Relevant cost is a managerial accounting term that describes past or sunk costs that are not used to make current business decisions. The concept of relevant cost is used to eliminate unnecessary data that could complicate the decision making process. As an example relevant cost is used to determine whether to sell or keep business unit.

Different types of costs relating to the Munchee Biscuits (PVT) Ltd.

Generally this company is introduced new biscuit to the market in every year or less. Therefore I would like take Munchee Sun Cracker which was introduced recently for identify different type of costs relating to that product.
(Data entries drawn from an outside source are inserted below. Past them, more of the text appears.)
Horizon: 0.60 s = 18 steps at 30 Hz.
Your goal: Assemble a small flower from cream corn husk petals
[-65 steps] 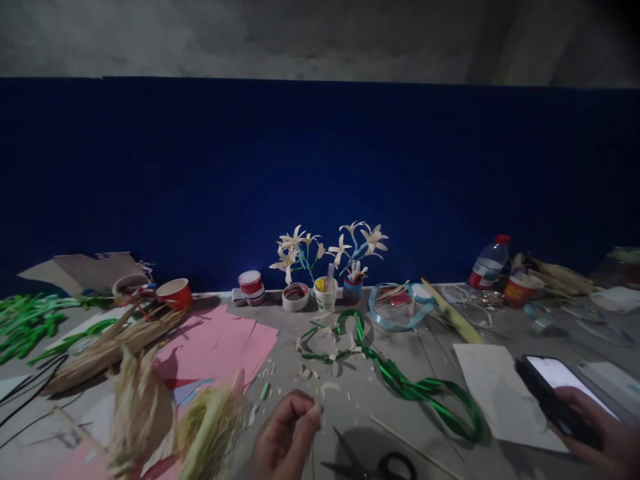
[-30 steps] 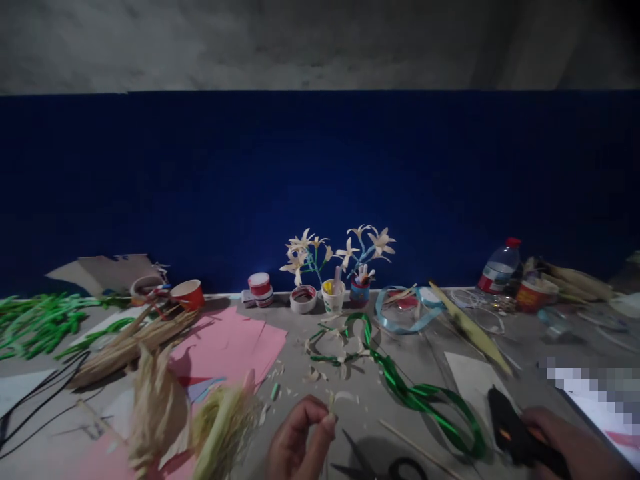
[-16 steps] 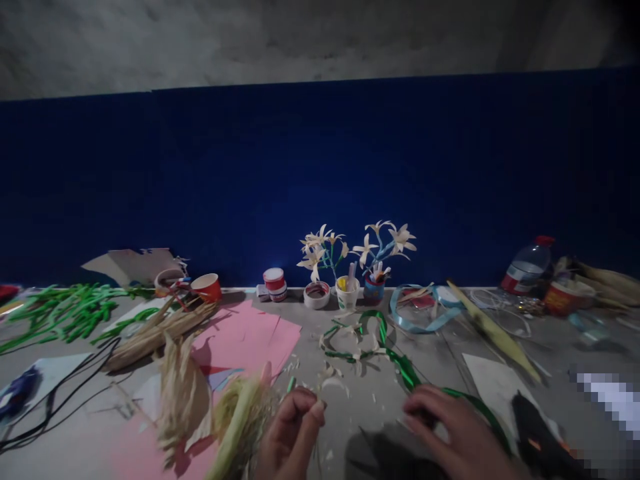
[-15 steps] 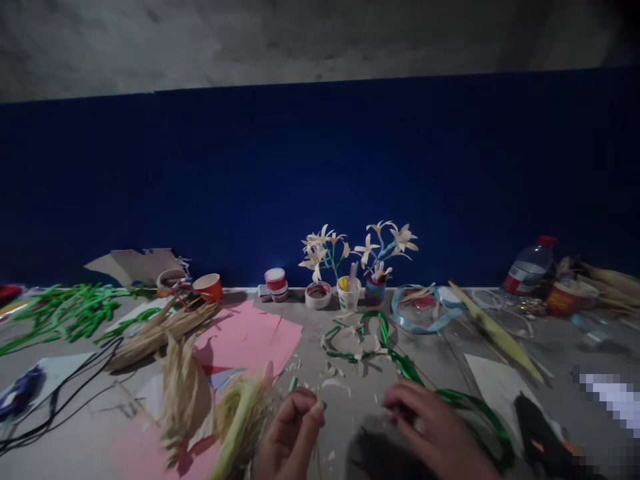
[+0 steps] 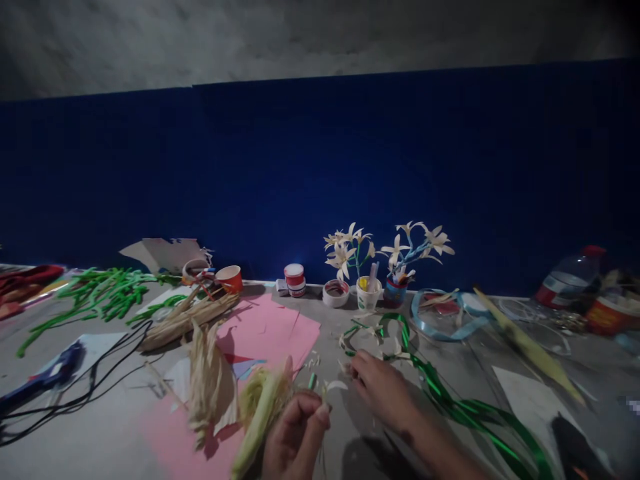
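Note:
My left hand [image 5: 300, 430] is closed in a pinch at the bottom middle, thumb against forefinger. A pale curved petal [image 5: 337, 385] sticks out at its fingertips, and thin strands hang below. My right hand [image 5: 380, 387] reaches over the table with fingers bent down at small pale pieces [image 5: 344, 367]; whether one is between the fingertips is hidden. Just beyond lies a ring of green ribbon [image 5: 397, 327] with pale bits on it. Left of my left hand are a pale green husk bundle [image 5: 257, 417] and a short green stick [image 5: 313, 381].
Pale flowers [image 5: 343, 257] stand in cups [image 5: 369, 297] at the back. Pink paper [image 5: 270, 327], dried husks [image 5: 210, 380], green fuzzy stems [image 5: 115, 293] and a blue glue gun [image 5: 55, 373] with black cords lie left. A dark tool [image 5: 575, 447], yellow husk [image 5: 530, 347] and bottle [image 5: 570, 280] are right.
My right hand has moved forward and left to the small pale pieces. My left hand keeps its pinch. The view has turned slightly left.

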### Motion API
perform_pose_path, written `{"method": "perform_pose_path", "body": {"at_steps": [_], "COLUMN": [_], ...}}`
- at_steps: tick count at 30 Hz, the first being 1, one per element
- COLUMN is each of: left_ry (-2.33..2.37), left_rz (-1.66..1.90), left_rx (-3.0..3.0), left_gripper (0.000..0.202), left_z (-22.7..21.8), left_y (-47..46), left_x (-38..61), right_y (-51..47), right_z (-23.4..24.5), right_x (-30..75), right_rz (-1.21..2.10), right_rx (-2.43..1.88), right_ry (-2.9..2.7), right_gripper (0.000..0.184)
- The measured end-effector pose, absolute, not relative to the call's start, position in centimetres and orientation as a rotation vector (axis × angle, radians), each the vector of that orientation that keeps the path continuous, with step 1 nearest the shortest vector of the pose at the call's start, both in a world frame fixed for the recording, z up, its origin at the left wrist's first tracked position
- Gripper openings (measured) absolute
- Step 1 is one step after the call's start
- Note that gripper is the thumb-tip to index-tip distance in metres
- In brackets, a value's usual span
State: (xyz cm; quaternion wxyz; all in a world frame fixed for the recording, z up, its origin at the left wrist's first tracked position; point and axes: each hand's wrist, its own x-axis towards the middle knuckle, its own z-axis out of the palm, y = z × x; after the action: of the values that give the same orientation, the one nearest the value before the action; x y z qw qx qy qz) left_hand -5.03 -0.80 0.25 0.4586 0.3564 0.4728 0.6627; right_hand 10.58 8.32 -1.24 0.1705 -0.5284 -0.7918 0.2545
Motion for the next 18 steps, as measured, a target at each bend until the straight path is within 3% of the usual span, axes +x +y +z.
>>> {"method": "perform_pose_path", "body": {"at_steps": [4,9,14,18], "left_ry": [1.098,1.028,1.035,0.999], "left_rz": [1.633,1.576,1.476,1.431], "left_rx": [0.874,0.9,0.932,0.932], "left_gripper": [0.035,0.034,0.036,0.034], "left_z": [0.0,-0.3,0.2,0.8], "left_y": [-0.5,-0.5,-0.4,-0.3], "left_x": [-4.7,-3.6,-1.8,-0.6], "right_y": [8.1,5.5,2.0,0.6], "right_z": [-1.3,-0.1,2.2,2.7], "right_x": [12.4,14.0,14.6,15.3], "right_rz": [1.066,1.534,1.724,1.788], "right_rx": [-1.361,-1.111,-0.977,-0.933], "right_ry": [-1.945,-1.411,-1.014,-0.833], "right_gripper": [0.015,0.036,0.03,0.038]}}
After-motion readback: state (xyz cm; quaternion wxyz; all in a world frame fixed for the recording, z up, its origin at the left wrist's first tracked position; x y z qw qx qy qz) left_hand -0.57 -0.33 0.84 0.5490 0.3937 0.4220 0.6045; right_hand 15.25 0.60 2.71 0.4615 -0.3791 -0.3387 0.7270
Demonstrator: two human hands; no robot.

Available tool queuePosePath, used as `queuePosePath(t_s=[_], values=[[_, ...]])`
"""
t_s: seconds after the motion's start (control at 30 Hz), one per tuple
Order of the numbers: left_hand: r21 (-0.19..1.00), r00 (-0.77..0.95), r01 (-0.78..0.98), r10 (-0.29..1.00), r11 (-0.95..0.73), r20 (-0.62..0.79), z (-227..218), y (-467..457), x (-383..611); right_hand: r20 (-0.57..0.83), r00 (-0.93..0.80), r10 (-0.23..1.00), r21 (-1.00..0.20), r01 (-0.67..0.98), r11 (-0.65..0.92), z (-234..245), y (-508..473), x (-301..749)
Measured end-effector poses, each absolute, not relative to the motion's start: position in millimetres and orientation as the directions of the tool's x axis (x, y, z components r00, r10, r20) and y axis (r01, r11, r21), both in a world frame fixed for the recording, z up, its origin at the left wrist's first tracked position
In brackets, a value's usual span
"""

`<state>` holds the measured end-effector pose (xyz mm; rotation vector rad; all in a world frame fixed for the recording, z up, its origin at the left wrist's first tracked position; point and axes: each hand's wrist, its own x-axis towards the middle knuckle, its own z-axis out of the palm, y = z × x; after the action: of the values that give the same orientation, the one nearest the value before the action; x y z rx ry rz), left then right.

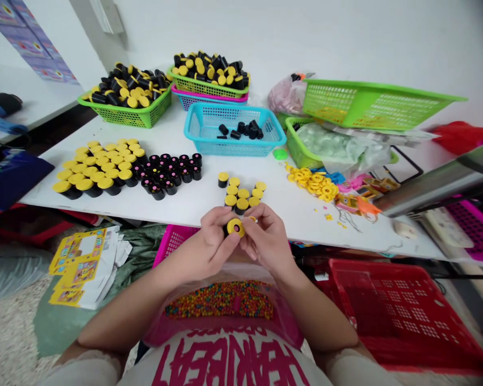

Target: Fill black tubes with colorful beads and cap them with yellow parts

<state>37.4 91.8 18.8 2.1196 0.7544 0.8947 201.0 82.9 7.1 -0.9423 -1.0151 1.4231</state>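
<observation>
Grips a small black plastic tube with a yellow ring cap [235, 227] just off the near edge of the white tabletop [177, 206] — fingers of left hand [212, 238] and right hand [266, 239] pinched narrowly around it. Hovers above a clear bag of coloured beads [221, 300].

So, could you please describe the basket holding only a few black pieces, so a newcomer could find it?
On the white table, look toward its far side. The turquoise plastic basket sits mid-row, in front of the stacked green and pink baskets. Alone in that colour, it is nearly empty, holding a few black cylinders without yellow caps.
</observation>
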Motion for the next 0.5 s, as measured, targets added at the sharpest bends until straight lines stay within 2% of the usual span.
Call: queuePosePath(t_s=[0.07, 0.13, 0.2, 0.27, 0.3, 0.37, 0.43, 0.5], values=[[0.743, 0.646, 0.265, 0.685, -0.615, 0.337, 18, 93, 37, 0.005, -0.083, 0.997, -0.959, -0.284, -0.019, 8, 81, 200], [0.778, 0.639, 0.206, 0.684, -0.593, 0.352, 15, 92, 38, 0.064, -0.059, 0.996, -0.973, -0.224, 0.049, 8, 80, 200], [0.877, 0.578, 0.055, 0.731, -0.478, 0.362, 10, 91, 39, 0.210, -0.013, 0.978, -0.972, -0.113, 0.207, 8, 81, 202], [0.947, 0.507, -0.140, 0.800, -0.289, 0.319, 7, 88, 42, 0.411, -0.033, 0.911, -0.910, 0.034, 0.412, 8, 84, 206], [0.960, 0.490, -0.214, 0.831, -0.180, 0.265, 6, 87, 44, 0.500, -0.098, 0.861, -0.857, 0.087, 0.507, 7, 86, 208], [0.959, 0.480, -0.283, 0.869, 0.022, 0.122, 9, 85, 49, 0.609, -0.281, 0.742, -0.754, 0.085, 0.651, 7, 90, 213], [0.946, 0.495, -0.264, 0.868, 0.188, -0.034, 15, 84, 54, 0.641, -0.398, 0.656, -0.711, 0.012, 0.703, 7, 91, 215], [0.920, 0.516, -0.256, 0.847, 0.297, -0.129, 21, 84, 58, 0.643, -0.377, 0.667, -0.720, -0.002, 0.693, 7, 89, 213]])
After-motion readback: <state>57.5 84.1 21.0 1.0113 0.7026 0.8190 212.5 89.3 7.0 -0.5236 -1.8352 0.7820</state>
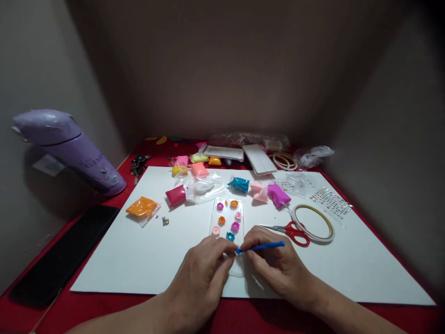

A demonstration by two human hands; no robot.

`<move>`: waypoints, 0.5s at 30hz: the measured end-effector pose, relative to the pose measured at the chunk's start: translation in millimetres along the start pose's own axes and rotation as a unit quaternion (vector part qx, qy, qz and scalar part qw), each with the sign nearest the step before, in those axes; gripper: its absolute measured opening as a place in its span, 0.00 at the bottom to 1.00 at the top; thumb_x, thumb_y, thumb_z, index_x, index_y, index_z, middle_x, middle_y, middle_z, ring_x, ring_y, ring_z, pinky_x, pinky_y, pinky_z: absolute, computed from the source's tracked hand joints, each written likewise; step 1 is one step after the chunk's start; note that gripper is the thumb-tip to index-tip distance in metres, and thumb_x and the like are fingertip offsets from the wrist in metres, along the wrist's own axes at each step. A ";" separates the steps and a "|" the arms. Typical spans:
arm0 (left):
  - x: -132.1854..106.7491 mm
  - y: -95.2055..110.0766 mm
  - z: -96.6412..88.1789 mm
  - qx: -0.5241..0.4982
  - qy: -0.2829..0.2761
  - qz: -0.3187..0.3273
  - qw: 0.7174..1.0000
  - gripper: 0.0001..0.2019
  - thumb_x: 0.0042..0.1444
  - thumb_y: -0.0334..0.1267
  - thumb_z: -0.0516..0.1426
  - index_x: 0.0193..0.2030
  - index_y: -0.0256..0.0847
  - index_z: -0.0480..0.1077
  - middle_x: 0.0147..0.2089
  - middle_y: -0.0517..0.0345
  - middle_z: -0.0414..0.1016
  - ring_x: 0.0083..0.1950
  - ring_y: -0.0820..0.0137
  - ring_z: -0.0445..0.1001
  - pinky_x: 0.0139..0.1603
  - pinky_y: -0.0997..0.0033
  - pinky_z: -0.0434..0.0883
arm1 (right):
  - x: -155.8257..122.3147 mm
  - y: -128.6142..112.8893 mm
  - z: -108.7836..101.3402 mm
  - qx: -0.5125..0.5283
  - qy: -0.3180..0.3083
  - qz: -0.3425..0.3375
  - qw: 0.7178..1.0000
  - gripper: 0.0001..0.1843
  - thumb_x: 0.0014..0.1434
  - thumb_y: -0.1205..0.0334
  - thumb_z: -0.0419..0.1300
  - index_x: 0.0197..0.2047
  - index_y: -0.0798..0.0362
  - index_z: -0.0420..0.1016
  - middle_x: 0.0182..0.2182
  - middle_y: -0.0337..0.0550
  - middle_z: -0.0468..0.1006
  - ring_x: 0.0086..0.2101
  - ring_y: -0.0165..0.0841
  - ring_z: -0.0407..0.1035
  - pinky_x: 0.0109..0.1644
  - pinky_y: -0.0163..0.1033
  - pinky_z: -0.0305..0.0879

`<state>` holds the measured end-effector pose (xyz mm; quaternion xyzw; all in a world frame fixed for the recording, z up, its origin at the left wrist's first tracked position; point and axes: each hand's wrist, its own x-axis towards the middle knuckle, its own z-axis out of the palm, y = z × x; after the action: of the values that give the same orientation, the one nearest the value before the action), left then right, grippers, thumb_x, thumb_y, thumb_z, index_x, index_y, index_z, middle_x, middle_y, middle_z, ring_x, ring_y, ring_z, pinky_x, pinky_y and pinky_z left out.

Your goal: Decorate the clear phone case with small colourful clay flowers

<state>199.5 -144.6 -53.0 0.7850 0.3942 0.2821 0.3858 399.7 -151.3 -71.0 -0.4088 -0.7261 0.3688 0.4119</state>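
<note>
A clear phone case [227, 214] lies on the white sheet [146, 250] with several small clay flowers stuck on it in pink, orange, purple and blue. My right hand [274, 269] pinches a thin blue modelling tool [260, 247] whose tip points left toward the case's near end. My left hand [205, 273] is closed in a pinch right at that tip, over the case's near end; what its fingers hold is too small to make out.
Bags of coloured clay [177, 195] lie across the sheet's far half. Red scissors [292, 232], a tape roll [313, 222] and a gem sticker sheet [330, 202] sit at the right. A purple bottle [69, 148], keys [138, 164] and a black phone [66, 253] rest at the left.
</note>
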 end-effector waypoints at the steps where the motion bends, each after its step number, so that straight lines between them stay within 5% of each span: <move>1: -0.2 0.1 0.0 0.001 0.000 0.000 1.000 0.08 0.61 0.31 0.50 0.43 0.40 0.70 0.39 0.54 0.74 0.40 0.67 0.71 0.39 0.65 0.69 | 0.2 0.1 -0.2 0.000 -0.005 0.001 1.000 0.10 0.57 0.73 0.53 0.39 0.52 0.71 0.32 0.41 0.72 0.31 0.31 0.67 0.34 0.38 0.64; 15: -0.2 1.0 -1.2 0.017 -0.015 -0.005 1.000 0.08 0.61 0.31 0.50 0.40 0.40 0.70 0.36 0.55 0.73 0.37 0.68 0.70 0.38 0.65 0.68 | 1.0 -1.3 -5.1 -0.030 0.008 -0.017 0.999 0.10 0.56 0.73 0.53 0.38 0.53 0.72 0.30 0.41 0.72 0.30 0.31 0.67 0.33 0.39 0.64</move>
<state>198.8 -144.7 -51.5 0.7935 0.3968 0.2620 0.3799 403.6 -149.9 -67.6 -0.4112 -0.7405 0.3367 0.4113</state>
Direct costDirect MaterialWheat flour , Sugar
Direct LabourLabors
Direct otherPacking cost
Indirect costIndirect MaterialOil , Baking powder
Indirect LabourSupervisors’, Cleaners’ wages
Indirect otherElectricity ,Telephone bills
Incremental costTechnology improvements
Opportunity costThe land can be used for providing car park facilities

Different types of Costing Methods

Methods of costing for ascertainment of actual cost may be identified in many names according to the variation of procedure adopted to determine cost for different types of product. Broadly there are two group of costing method specific order, costing. Specific order or job costing is applicable for specific jobs, batches or contracts each of which is undertaken by specific order or contract job costing. Batch costing and Contract costing are included in this group.

Job Costing.

Job costing is concerned with the finding of the cost of each job or work order. This method is followed by these concerns when work is carried on by the client request, such as printer general engineering work shop etc. under this system a job cost sheet is required to be prepared find out profit or losses for each job or work order. Costing technique used to ascertain cost of a job or work-order is called job costing.

One of example for job costing is a customer gives order to a carpenter for making a bed on his personal requirements so this job is separated from other jobs of carpenter

Process Costing.

Some products are to pass through different stages of production before their completion. The different stages of production are called ‘process’ and each process is distinct and well defends. Output of one process is used as raw material for the next process. It may be in a saleable state. It is necessary to ascertain total cost of each of such processes and cost per unit at each process. So a separate account for each process is maintained and that method of maintaining record and ascertaining cost of production is known as process costing. Sometimes, it is also referred as ‘average’ costing. It is used in case of textile, chemical, paints, food product, paper, sugar, etc.

Batch Costing.

Batch costing is a form of specific order costing. Job costing refers to costing of jobs that are executed against specific orders whereas in batch costing items are manufactured for stock. A finished product may require different components for assembly and may be manufactured in economical batch lots. When orders are received from customers there are common products among orders; then production orders may be issued for batches, consisting of a predermined quantity of each type of product. Batch costing method in such cases to calculate the cost of each such batch.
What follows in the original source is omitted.